Friday 21 September 2018

Stabbing victim was terminally ill from years of drug abuse

gardai at scene

GARDAI are investigating whether the murder victim found dumped in west Dublin - who had a terminal illness - was killed for fear he would make a death-bed confession.

The body of Andrew Guerrine (37), from New Street South in the inner city, was found on Saturday morning in the exact same spot where the newborn 'Baby Maria' was found three weeks ago on a stretch of country road off the N7 motorway at Steelstown.

There is no known connection between the two incidents other than Guerrine's killers might have learned from press reports on the discovery of Baby Maria that the stretch of road had no CCTV coverage, gardai believe.

Guerrine was a drug addict and a criminal with links to the top assassin in the State's biggest and most deadly crime gang, sources have told the Herald.


Meanwhile, local sources in the south inner city say he only had months to live after a steady decline in his health in recent years from drug use.

He was suffering from a form of bodily decay that is common in intravenous drug users who have infections from dirty needles or drugs contaminated with bacteria.

Local people said Guerrine "smelled like a corpse".

He was in the advanced stages of the illness and had been told he had not long to live, the sources said.

The gang - responsible for much of the supply of cocaine, heroin, cannabis and ecstasy to Dublin and much of the rest of the country - is believed to have ordered his murder.

Last night members of his wider family and circle of friends posted messages of support on Guerrine's Facebook page.

His family declined to comment on his death when approached as they gathered a t his home in the south inner city.

Guerrine was arrested and questioned a number of times in relation to gang-related killings but he was never charged with any serious offences.

It is suspected that he might have been murdered, despite the fact it was known he had probably not long to live, in case he decided to make some form of death-bed confession.
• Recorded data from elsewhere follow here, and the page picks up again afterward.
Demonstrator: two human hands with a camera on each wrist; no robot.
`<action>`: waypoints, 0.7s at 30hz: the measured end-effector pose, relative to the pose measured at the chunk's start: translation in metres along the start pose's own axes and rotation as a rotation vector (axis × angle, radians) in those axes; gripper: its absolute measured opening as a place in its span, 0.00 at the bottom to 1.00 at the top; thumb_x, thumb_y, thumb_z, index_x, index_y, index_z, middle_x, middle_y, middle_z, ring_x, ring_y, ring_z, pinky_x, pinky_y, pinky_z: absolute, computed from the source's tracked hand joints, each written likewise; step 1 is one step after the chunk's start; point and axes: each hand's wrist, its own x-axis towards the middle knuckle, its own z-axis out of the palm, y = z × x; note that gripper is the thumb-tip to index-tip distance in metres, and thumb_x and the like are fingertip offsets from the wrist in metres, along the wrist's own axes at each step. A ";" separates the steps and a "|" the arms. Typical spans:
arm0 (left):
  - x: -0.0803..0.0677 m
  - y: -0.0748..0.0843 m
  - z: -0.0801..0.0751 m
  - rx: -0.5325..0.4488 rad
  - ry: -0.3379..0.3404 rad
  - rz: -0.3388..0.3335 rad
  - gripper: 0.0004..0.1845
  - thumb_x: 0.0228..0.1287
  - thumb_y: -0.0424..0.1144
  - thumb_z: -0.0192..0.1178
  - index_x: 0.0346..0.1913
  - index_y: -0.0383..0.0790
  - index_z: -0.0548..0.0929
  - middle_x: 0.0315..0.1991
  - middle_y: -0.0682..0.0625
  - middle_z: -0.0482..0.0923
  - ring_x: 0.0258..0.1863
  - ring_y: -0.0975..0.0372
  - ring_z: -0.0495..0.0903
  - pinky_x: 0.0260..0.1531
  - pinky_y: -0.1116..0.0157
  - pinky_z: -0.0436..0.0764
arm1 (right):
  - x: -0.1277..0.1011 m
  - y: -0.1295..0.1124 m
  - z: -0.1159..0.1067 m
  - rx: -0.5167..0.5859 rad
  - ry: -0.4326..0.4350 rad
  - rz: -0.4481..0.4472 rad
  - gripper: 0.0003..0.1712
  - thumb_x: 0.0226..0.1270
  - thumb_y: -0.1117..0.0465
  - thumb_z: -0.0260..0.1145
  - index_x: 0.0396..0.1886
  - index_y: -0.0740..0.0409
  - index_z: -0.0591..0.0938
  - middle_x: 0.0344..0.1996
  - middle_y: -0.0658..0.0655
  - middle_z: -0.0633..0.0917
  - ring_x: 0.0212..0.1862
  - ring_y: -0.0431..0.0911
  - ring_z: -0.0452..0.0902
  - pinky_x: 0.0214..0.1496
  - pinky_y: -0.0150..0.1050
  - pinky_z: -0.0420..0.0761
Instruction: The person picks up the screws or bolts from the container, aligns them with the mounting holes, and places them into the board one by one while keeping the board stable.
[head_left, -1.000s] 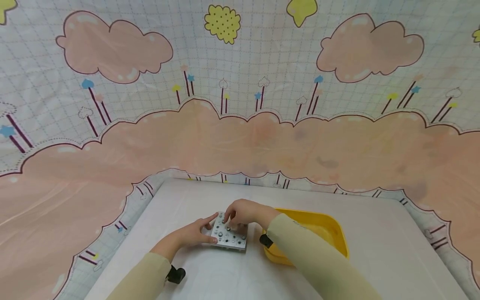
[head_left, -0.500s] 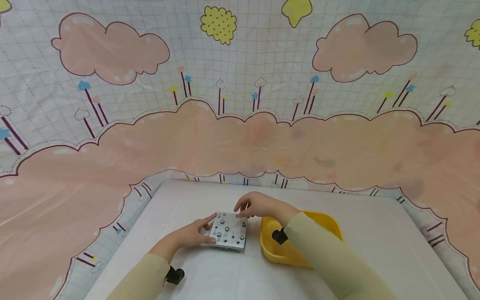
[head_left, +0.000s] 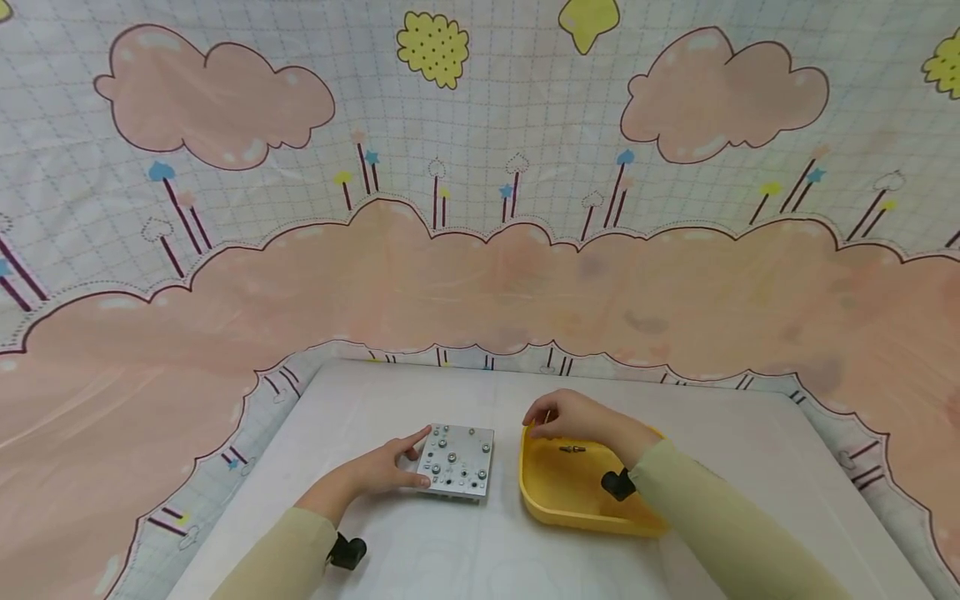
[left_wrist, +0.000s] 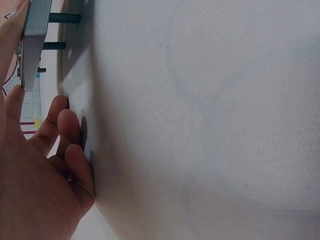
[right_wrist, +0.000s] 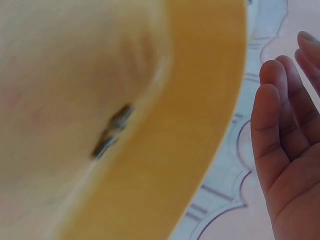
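Observation:
A silver square metal plate with several round-headed bolts in its top face lies in front of me in the head view. My left hand holds its left side, thumb at the near corner and index finger at the far one. In the left wrist view the plate shows threaded bolt ends sticking out beneath, while the other fingers of the left hand curl loosely by the table. My right hand hovers over the far left rim of a yellow tray, fingers loosely bent. Small dark metal bolts lie inside the tray.
The tray stands to the right of the plate on a white-covered table. A patterned cloth backdrop with clouds rises behind the table and along its sides. Black wrist cameras sit at both sleeves.
The right hand has moved right, from above the plate to over the tray, uncovering the plate's bolts on the way. The left hand has stayed on the plate's left side.

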 end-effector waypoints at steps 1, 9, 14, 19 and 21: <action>0.000 0.000 0.000 -0.001 0.000 0.001 0.53 0.50 0.58 0.74 0.78 0.61 0.57 0.53 0.51 0.71 0.50 0.54 0.69 0.58 0.44 0.68 | -0.004 0.004 -0.001 -0.001 0.009 0.003 0.07 0.66 0.59 0.71 0.43 0.50 0.88 0.32 0.46 0.83 0.35 0.42 0.78 0.39 0.36 0.79; 0.000 0.002 -0.001 -0.017 -0.006 0.006 0.53 0.50 0.57 0.75 0.78 0.58 0.57 0.53 0.51 0.71 0.50 0.54 0.68 0.58 0.44 0.67 | -0.027 0.033 -0.007 0.034 0.038 0.032 0.11 0.67 0.62 0.69 0.46 0.61 0.86 0.32 0.50 0.83 0.36 0.54 0.80 0.37 0.39 0.79; 0.001 0.000 0.000 -0.017 -0.003 0.008 0.54 0.50 0.58 0.75 0.78 0.58 0.57 0.52 0.51 0.71 0.49 0.54 0.68 0.57 0.45 0.68 | -0.032 0.041 -0.007 0.034 0.029 0.073 0.11 0.67 0.62 0.69 0.46 0.61 0.86 0.31 0.51 0.83 0.36 0.56 0.81 0.35 0.40 0.78; 0.001 0.000 0.000 -0.014 -0.003 0.010 0.54 0.50 0.58 0.75 0.78 0.58 0.57 0.52 0.51 0.71 0.48 0.55 0.68 0.56 0.46 0.68 | -0.033 0.045 -0.004 -0.017 0.030 0.108 0.09 0.65 0.61 0.71 0.43 0.58 0.87 0.29 0.52 0.83 0.32 0.51 0.79 0.33 0.38 0.77; 0.002 0.000 0.000 -0.013 -0.005 0.009 0.54 0.50 0.57 0.75 0.78 0.58 0.57 0.52 0.52 0.70 0.48 0.55 0.68 0.56 0.46 0.68 | -0.033 0.046 -0.003 -0.029 0.034 0.119 0.08 0.65 0.62 0.71 0.42 0.58 0.87 0.28 0.53 0.84 0.30 0.51 0.79 0.32 0.38 0.77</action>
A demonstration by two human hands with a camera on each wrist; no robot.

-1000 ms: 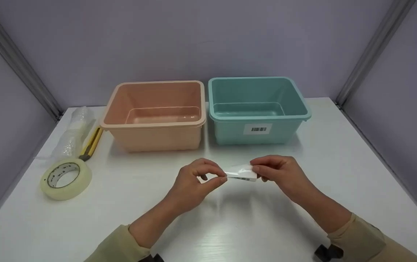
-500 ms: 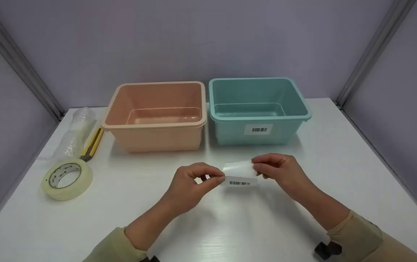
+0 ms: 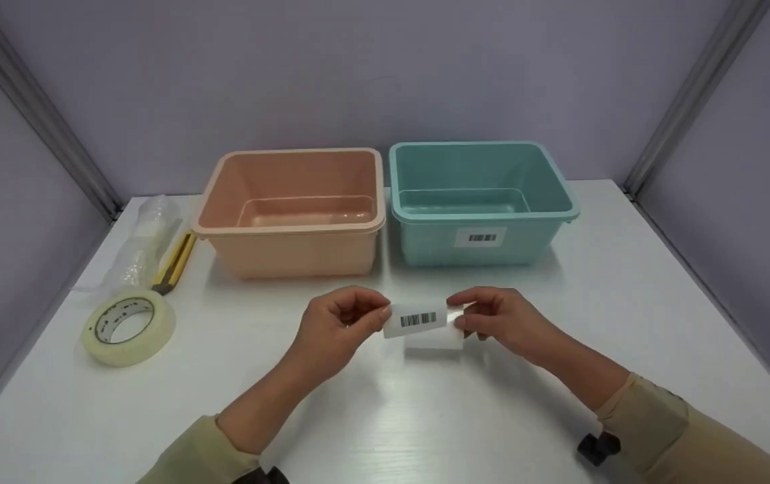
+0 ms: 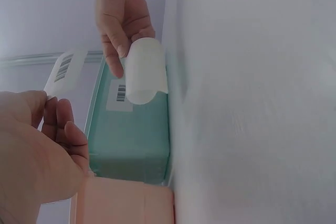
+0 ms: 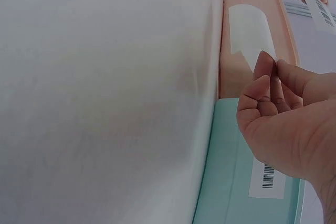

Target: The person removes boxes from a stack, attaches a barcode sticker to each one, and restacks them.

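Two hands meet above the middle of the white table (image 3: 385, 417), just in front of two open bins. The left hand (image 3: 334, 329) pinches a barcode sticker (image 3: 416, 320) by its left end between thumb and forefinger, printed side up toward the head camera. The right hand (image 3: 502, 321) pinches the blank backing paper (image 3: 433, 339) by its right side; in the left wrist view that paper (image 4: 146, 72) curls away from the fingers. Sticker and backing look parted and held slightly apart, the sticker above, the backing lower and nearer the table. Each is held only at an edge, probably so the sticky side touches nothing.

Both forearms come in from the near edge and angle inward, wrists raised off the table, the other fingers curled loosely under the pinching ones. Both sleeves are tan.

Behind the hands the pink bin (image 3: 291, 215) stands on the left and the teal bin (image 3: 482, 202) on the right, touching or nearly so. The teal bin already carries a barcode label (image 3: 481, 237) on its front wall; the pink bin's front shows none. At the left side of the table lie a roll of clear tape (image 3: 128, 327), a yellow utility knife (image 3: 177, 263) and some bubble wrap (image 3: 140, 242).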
The assassin Guerrine was associated with is suspected of carrying out up to 14 murders on behalf of the Spanish-based drugs cartel that has become the dominant force in Irish organised crime.

Gardai suspect the order for Guerrine's murder may have come from inside prison where a number of key figures in the crime syndicate are currently serving terms.

The gang is probably responsible for between a quarter and a third of the gangland killings in Dublin in recent years, gardai say. It is believed they are responsible for the murder on March 26 last of Paul Kavanagh (29) who was shot dead in broad daylight on the main Drumcondra Road in north Dublin.


It is thought Paul Kavanagh was murdered because of a drug debt he 'inherited' from his brother, Gerard 'Hatchet' Kavanagh (44), who was shot dead at a bar in Elviria outside Marbella last September.

The post-mortem carried out on Guerrine on Saturday by Assistant State Pathologist Dr Margaret Bolster is understood to have indicated he was killed from repeated stab wounds to his body and neck.

It is believed he was murdered elsewhere and his body transported to Steelstown via Junction 5 on the N7, which is one of the few slip-roads on the motorway which has no commercial premises nearby and is not covered by CCTV.

The body was spotted by a driver who alerted gardai at 2.50am on Saturday. It was initially thought he might have been killed in a hit-and-run.